- What you need to do: Tally the lines of the data that include the word "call". Only the number is to be returned.

BEGIN Given data

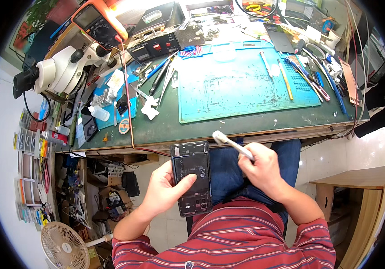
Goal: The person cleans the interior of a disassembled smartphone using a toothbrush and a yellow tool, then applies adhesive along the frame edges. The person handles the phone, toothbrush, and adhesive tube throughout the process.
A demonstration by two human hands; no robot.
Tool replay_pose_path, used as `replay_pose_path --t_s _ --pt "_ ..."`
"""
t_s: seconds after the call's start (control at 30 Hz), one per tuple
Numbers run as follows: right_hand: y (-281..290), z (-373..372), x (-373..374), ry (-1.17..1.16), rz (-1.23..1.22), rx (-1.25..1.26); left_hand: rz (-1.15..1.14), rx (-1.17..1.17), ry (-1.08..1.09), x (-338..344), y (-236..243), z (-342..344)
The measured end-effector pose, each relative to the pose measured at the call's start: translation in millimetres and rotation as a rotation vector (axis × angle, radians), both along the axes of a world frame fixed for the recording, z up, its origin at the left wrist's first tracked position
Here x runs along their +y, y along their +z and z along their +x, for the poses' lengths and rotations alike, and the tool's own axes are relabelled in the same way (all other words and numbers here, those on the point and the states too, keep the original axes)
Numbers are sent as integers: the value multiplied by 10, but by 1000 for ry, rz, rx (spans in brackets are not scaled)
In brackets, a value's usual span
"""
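My left hand point(162, 190) is wrapped round an opened black phone point(191, 163), its inner frame facing up and my thumb lying across it. The phone is upright in the picture, over my lap, just off the bench's front edge. To its right, my right hand point(264, 167) closes on the handle of a pale toothbrush point(233, 145). The bristle head points up and left, close to the phone's top right corner but apart from it.
A blue work mat point(228, 105) lies on the green bench, with a screwdriver point(265, 64) and several thin tools on it. A white microscope point(62, 71), an orange multimeter point(96, 24) and a small bottle point(98, 113) stand left. A fan point(65, 245) and a wooden cabinet point(358, 178) flank me.
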State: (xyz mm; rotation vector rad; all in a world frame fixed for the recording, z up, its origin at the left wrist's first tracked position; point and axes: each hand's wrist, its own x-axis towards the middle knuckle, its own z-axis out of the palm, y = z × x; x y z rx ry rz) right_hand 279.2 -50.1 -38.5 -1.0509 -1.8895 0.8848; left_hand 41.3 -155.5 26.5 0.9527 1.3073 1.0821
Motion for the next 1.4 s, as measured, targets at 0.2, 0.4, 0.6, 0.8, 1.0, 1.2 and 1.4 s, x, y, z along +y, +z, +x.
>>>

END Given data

- Reply: 2